Every line with "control" in it must be copied from the data.

● **Data for processing**:
__________
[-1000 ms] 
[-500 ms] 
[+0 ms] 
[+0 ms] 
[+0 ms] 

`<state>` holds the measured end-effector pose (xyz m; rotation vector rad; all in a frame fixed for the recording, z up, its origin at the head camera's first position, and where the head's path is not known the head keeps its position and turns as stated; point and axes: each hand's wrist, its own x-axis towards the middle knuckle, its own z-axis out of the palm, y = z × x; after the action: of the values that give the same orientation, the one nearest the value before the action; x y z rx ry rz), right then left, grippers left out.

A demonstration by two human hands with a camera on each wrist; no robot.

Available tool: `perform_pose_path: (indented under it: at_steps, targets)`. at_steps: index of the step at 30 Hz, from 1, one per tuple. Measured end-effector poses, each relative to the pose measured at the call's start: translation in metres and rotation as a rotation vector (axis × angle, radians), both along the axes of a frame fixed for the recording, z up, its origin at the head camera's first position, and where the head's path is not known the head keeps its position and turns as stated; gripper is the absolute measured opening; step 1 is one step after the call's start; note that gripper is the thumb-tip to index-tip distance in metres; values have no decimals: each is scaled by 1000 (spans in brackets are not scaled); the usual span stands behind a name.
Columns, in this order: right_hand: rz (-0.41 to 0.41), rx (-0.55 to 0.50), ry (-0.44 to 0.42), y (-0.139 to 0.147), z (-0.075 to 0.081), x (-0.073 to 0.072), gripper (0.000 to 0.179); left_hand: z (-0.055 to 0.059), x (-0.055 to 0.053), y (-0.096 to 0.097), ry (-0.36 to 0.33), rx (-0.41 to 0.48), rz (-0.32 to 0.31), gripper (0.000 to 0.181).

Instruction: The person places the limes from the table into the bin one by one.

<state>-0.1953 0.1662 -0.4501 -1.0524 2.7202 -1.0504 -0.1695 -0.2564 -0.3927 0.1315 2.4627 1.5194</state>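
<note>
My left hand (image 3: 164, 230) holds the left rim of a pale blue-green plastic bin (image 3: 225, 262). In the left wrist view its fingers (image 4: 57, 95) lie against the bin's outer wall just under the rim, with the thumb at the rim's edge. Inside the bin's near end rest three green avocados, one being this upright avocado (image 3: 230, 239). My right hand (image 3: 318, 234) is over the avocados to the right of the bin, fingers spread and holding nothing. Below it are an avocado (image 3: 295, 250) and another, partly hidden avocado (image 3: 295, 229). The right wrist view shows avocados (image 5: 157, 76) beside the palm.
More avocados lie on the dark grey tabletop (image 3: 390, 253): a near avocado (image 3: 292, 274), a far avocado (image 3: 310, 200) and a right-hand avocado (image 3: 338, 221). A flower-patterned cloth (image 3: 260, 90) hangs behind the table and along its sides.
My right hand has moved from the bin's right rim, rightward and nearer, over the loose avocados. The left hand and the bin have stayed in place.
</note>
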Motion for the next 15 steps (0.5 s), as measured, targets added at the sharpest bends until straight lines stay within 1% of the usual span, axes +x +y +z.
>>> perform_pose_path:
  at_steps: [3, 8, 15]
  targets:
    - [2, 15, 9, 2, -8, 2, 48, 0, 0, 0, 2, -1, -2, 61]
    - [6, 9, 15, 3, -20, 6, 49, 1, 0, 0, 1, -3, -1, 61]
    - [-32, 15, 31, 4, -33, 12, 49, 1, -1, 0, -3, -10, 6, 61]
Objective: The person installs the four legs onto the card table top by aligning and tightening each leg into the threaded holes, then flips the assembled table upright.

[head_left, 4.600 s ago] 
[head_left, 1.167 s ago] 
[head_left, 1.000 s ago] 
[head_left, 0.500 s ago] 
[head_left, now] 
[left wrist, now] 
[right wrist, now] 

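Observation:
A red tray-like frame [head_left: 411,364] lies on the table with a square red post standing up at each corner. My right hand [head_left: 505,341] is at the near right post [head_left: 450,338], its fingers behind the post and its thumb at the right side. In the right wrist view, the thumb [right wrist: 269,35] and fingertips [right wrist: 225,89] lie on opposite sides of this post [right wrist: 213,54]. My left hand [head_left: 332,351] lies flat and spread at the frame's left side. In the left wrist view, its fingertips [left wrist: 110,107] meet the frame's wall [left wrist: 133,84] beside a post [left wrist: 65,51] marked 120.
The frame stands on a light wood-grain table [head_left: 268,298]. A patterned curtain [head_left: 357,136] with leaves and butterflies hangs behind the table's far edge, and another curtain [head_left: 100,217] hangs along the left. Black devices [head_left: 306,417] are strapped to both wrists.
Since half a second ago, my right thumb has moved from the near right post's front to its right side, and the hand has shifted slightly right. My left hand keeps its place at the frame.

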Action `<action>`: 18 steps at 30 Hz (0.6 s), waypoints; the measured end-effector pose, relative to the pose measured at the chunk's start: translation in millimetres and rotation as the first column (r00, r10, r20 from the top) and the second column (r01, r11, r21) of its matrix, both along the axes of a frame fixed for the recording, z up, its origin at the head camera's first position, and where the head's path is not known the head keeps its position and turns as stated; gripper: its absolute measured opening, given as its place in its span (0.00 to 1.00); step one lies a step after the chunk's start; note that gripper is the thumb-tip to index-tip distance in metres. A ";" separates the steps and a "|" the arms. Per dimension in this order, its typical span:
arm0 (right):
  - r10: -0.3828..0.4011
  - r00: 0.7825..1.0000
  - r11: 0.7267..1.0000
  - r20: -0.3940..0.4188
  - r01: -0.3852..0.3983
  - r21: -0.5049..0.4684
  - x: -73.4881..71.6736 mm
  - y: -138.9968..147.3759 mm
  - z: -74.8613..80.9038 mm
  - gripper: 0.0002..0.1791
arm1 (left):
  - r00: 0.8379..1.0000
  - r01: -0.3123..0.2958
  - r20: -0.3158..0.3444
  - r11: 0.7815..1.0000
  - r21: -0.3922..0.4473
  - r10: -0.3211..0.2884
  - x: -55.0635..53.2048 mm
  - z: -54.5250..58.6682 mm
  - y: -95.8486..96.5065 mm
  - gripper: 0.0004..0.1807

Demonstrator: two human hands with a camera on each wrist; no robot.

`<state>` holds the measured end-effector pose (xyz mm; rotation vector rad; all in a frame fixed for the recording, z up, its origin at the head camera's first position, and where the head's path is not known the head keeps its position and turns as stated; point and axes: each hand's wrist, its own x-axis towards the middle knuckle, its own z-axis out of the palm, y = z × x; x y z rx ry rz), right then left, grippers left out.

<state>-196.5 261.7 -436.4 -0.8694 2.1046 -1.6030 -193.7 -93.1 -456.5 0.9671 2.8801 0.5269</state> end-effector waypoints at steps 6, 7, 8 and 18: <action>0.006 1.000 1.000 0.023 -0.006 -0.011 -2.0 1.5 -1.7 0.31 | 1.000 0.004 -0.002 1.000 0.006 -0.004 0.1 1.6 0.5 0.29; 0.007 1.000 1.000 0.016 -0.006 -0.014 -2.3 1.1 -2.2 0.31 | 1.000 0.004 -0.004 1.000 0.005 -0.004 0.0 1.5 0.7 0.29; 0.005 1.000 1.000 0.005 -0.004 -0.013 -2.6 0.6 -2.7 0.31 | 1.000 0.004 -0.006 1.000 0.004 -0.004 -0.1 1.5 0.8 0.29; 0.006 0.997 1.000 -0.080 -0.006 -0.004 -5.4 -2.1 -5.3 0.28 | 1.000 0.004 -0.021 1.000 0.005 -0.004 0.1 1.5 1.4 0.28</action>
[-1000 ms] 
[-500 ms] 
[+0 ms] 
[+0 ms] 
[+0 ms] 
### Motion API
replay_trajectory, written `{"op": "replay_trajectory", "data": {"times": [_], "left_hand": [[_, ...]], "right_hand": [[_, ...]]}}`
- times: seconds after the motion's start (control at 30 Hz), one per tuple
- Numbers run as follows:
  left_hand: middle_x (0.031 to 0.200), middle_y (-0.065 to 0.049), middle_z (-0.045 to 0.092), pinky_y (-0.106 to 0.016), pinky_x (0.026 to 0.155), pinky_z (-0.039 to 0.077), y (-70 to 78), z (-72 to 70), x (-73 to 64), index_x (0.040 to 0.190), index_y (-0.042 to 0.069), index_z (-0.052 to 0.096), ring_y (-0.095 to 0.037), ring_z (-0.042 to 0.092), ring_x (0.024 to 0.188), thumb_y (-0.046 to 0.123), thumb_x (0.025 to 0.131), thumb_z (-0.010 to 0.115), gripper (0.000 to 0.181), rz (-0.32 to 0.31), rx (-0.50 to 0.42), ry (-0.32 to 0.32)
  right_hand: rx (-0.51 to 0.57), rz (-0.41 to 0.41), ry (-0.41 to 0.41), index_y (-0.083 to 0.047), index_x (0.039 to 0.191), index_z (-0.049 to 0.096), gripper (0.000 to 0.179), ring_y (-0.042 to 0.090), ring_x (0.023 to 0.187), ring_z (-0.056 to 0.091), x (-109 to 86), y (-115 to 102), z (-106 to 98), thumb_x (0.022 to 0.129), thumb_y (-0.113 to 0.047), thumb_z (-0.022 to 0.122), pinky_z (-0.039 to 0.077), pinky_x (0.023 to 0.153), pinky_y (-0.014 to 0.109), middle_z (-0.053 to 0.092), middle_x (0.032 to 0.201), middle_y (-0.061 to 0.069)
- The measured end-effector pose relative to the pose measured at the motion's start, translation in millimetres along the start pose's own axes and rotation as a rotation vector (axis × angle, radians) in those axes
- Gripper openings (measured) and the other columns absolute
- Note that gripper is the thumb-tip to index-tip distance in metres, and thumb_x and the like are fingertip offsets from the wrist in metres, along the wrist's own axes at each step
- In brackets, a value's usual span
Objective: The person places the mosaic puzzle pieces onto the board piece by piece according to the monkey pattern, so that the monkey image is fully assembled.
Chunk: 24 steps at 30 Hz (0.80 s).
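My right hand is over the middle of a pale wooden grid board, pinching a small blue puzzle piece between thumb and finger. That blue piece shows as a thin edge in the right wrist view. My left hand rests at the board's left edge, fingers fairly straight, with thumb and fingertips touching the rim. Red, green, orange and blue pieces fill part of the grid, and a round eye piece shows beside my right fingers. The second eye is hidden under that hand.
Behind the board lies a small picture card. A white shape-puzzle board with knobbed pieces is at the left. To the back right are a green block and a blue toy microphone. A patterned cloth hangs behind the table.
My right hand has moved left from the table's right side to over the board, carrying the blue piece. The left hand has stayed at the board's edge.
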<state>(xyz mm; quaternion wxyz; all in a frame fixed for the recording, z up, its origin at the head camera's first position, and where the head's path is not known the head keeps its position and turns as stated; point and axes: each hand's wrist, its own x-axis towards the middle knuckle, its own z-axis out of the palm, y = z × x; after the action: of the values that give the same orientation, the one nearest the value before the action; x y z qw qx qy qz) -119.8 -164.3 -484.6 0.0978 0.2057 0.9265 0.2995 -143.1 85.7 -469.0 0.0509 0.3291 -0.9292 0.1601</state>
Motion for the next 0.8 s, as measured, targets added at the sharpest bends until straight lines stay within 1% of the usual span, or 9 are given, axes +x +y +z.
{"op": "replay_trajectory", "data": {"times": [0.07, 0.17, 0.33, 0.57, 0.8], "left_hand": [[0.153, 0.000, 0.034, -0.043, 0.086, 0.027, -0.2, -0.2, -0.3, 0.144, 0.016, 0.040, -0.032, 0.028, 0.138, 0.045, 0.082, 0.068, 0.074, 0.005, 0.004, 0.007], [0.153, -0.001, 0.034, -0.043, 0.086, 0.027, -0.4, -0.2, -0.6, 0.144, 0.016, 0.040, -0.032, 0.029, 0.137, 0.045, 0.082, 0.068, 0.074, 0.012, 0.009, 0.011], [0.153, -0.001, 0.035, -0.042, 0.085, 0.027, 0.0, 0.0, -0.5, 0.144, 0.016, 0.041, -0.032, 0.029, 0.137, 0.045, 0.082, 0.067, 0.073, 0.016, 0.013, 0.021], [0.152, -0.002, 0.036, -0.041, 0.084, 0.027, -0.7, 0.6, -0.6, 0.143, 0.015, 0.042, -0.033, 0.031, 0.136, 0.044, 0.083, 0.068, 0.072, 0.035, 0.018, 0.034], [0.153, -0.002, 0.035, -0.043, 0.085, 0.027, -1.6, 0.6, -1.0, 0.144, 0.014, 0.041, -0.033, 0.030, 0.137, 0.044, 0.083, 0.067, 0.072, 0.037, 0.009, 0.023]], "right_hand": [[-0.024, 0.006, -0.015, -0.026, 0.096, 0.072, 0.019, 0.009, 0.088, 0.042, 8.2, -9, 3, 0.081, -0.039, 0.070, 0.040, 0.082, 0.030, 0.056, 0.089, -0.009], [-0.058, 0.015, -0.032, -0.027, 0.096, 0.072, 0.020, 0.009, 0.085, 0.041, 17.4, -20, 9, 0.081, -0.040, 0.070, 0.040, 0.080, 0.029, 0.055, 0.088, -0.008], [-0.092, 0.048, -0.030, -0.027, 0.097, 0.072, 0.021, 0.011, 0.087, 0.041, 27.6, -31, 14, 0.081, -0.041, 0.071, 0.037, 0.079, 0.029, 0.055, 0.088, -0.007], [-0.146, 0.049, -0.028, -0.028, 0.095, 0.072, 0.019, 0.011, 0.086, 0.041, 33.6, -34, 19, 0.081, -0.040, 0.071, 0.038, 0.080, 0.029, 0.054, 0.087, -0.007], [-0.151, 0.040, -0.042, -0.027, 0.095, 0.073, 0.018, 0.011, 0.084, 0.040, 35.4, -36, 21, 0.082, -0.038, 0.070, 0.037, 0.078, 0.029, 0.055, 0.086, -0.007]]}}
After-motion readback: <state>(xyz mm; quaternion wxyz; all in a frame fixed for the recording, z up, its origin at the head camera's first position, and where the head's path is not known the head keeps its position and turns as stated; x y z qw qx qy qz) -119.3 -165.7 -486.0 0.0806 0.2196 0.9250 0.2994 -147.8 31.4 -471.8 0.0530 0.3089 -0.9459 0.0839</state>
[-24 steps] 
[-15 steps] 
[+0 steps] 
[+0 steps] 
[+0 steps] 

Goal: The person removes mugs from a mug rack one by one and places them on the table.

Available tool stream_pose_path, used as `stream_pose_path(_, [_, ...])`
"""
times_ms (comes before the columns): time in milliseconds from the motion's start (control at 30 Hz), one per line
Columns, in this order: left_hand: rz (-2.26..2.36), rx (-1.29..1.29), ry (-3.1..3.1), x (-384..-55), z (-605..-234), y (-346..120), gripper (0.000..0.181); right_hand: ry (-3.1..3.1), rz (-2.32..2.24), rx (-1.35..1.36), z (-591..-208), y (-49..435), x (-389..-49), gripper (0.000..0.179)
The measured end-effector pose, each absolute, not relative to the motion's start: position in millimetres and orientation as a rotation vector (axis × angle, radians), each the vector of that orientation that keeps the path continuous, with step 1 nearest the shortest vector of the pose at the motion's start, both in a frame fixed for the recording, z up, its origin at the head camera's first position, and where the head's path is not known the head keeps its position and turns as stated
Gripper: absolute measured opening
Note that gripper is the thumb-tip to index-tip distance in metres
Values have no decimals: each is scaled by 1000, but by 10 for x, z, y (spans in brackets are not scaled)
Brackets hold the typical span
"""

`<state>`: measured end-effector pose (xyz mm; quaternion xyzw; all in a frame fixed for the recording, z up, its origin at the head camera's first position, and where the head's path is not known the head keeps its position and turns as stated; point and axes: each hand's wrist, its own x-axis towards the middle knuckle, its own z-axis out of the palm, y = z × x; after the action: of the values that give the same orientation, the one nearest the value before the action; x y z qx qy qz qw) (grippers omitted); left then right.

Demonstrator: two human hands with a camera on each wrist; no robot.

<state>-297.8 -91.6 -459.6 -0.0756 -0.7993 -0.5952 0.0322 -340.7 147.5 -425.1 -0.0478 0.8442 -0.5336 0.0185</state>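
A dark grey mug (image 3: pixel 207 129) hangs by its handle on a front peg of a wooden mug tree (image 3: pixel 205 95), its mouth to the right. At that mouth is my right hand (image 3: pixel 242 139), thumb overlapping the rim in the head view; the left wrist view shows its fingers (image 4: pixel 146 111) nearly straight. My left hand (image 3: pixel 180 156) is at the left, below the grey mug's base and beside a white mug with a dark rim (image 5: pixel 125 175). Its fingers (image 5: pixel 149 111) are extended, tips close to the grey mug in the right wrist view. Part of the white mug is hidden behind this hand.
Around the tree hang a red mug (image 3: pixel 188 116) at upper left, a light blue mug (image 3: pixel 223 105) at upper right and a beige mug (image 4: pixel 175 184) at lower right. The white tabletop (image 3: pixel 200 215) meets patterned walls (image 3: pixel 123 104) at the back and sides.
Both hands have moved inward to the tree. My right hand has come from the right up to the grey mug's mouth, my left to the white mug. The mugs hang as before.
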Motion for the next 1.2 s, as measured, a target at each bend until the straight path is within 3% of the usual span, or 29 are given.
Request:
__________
● **Reply to the task**:
- times: seconds after the motion's start (control at 30 Hz), one per tuple
times_ms (comes before the columns): time in milliseconds from the motion's start (control at 30 Hz), one per line

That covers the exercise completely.